Copy the lines below exactly, starting at the one with "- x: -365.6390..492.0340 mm" and ending at the one with "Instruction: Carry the", and leave out any picture.

• [SUPPLIED DATA]:

#####

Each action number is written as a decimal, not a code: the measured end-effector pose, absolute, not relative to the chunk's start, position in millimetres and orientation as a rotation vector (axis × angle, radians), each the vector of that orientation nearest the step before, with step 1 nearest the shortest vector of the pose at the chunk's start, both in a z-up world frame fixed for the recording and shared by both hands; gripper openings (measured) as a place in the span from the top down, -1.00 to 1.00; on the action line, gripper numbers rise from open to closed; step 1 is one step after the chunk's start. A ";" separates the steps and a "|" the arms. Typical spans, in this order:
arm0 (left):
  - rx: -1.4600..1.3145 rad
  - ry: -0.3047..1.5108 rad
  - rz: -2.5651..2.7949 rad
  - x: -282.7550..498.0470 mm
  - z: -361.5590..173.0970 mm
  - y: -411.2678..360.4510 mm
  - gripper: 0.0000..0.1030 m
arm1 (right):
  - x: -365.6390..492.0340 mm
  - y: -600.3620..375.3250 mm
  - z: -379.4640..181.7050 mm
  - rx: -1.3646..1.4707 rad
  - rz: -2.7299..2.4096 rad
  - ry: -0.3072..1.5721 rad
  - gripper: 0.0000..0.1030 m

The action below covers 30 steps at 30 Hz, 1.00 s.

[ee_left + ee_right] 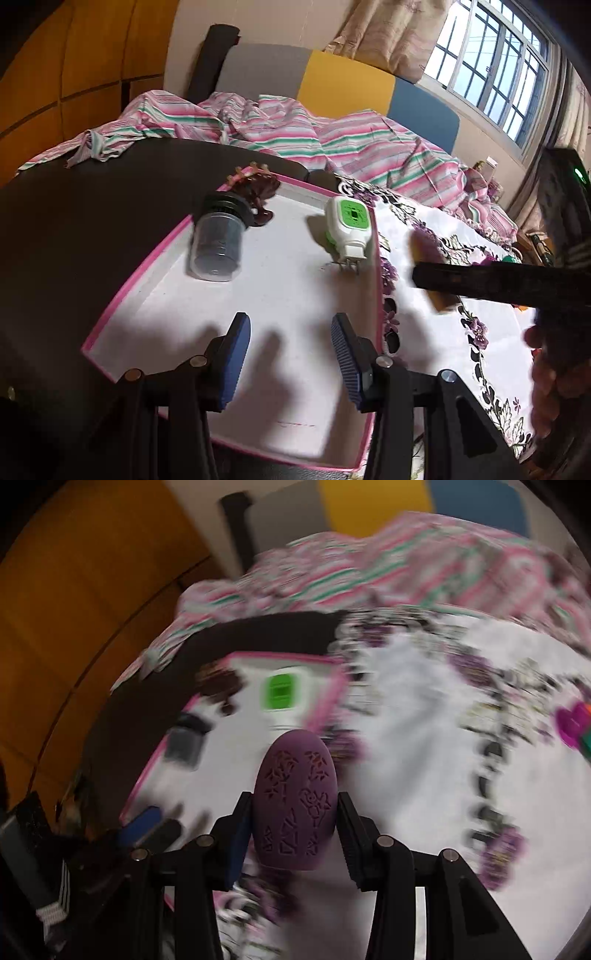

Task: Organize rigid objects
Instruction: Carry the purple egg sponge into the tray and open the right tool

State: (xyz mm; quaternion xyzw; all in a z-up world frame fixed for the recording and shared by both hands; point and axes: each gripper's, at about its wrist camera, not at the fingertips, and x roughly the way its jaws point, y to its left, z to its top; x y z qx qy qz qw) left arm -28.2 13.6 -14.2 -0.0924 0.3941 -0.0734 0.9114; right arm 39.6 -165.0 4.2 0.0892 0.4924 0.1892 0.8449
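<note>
A shallow white tray with a pink rim [147, 266] holds a clear jar with a black lid [218, 240], a brown hair claw [258, 192] and a white-and-green plug-in device [349, 229]. My left gripper [290, 350] is open and empty above the tray's near part. My right gripper [293, 834] is shut on a purple oval object with carved patterns [295, 805], held above the floral cloth near the tray's right rim [325, 698]. In the left wrist view the right gripper's finger [498, 282] crosses at the right, with the purple object [424, 243] blurred behind it.
The tray lies on a dark table [74, 221] next to a white floral tablecloth [443, 332]. A bed with striped bedding [295, 129] is behind. Pink and green items [574, 727] lie on the cloth at the far right. The right wrist view is motion-blurred.
</note>
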 end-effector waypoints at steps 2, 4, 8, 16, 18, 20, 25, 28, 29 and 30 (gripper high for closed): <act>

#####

• [SOLUTION TO THIS EXERCISE]:
  - x: -365.6390..492.0340 mm
  - y: -600.3620..375.3250 mm
  - z: -379.4640..181.7050 mm
  - rx: -1.3646..1.4707 rad
  - rz: -2.7299..2.4096 rad
  - ry: -0.3072..1.5721 rad
  - gripper: 0.0000..0.1030 m

The action below covers 30 steps at 30 Hz, 1.00 s.

[ee_left + ee_right] 

Task: Organize rigid objects
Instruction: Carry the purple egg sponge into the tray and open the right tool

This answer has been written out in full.